Task to carry out —
Pictures do not belong in the copy. Write out exactly the lines from the one containing "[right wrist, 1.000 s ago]" through the end of the data.
▶
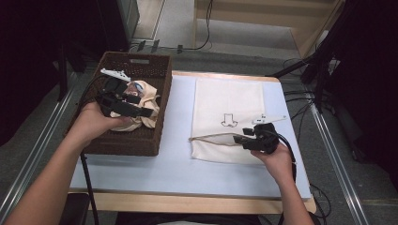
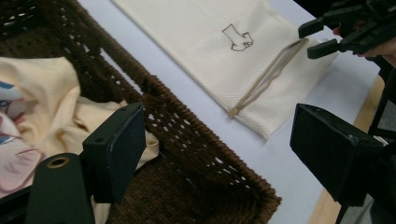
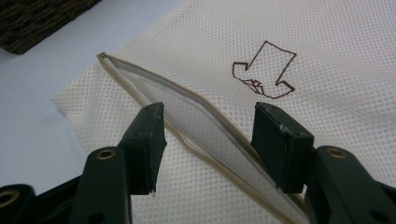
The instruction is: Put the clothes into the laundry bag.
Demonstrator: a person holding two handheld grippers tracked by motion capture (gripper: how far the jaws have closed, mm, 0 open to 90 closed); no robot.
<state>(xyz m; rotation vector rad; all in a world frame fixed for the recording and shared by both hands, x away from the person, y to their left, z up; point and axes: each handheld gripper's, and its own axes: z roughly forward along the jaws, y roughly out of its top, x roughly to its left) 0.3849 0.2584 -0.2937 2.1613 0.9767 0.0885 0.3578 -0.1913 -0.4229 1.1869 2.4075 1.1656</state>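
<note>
- The mesh laundry bag (image 1: 228, 117) lies flat near the table's (image 1: 173, 164) right edge, its zipper (image 3: 187, 135) already open.
- One cream garment (image 1: 143, 105) remains bundled in the wicker basket (image 1: 157, 84) at the left edge (packing judged barely begun).
- The left gripper (image 2: 210, 149) gapes wide over the garment, holding nothing.
- The right gripper (image 3: 208, 135) straddles the zipper, open and empty.

Plenty of open counter (image 1: 176, 154) between the basket (image 1: 157, 101) and the mesh bag (image 1: 225, 93), and along the near edge. Basket walls box in the cloth (image 1: 145, 105), so it's top access only.
</note>
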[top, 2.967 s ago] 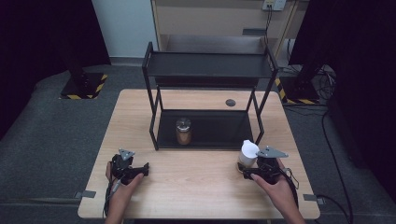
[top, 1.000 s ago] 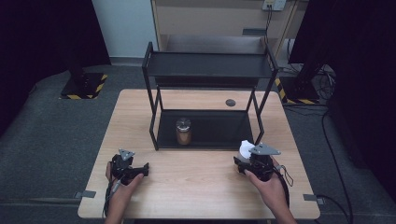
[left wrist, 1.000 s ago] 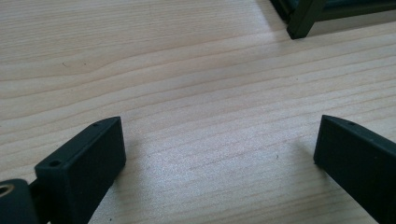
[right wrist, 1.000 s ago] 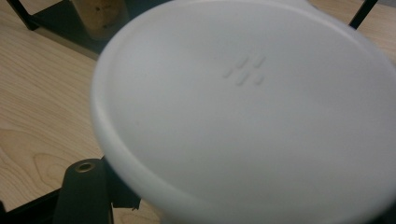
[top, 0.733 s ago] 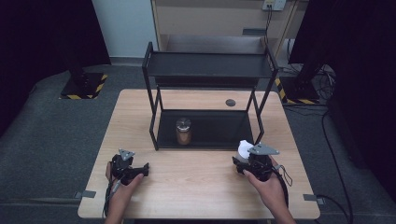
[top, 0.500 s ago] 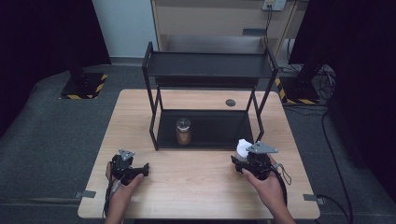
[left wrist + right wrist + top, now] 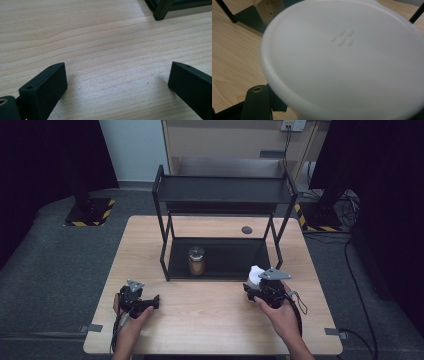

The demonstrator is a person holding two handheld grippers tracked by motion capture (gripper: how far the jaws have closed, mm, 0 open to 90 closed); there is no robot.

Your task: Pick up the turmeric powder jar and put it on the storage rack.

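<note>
High view: right gripper [image 7: 256,289] holds a white lidded cup [image 7: 255,275] just before the black rack [image 7: 225,195] at the table's [image 7: 210,320] right; left gripper [image 7: 150,302] rests low at the left, well apart.
Rack shelf: brown jar [image 7: 196,261] stands inside.
Left gripper view: jaws wide apart over bare wood, nothing between.
Right gripper view: the cup's white lid [image 7: 347,57] sits close up, gripped.

white lid [image 7: 347,60] blurred, cut off, hiding right gripper's jaws
</note>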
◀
Answer space —
[right wrist, 1.000 s ago] 
[top, 0.733 s ago] 
[top, 0.500 s ago] 
[left wrist + right wrist + top, now] 

The demonstrator is a person holding two handheld grippers tracked by motion capture (gripper: how far the jaws have closed, mm, 0 open to 90 closed); there is no robot.

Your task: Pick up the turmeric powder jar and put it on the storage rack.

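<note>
High view: right gripper [image 7: 256,289] holds a white lidded cup [image 7: 255,275] just before the black rack [image 7: 225,195] at the table's [image 7: 210,320] right; left gripper [image 7: 150,302] rests low at the left, well apart.
Rack shelf: brown jar [image 7: 196,261] stands inside.
Left gripper view: jaws wide apart over bare wood, nothing between.
Right gripper view: the cup's white lid [image 7: 347,57] sits close up, gripped.

white lid [image 7: 347,60] blurred, cut off, hiding right gripper's jaws
</note>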

The exercise is done, and no more output is needed.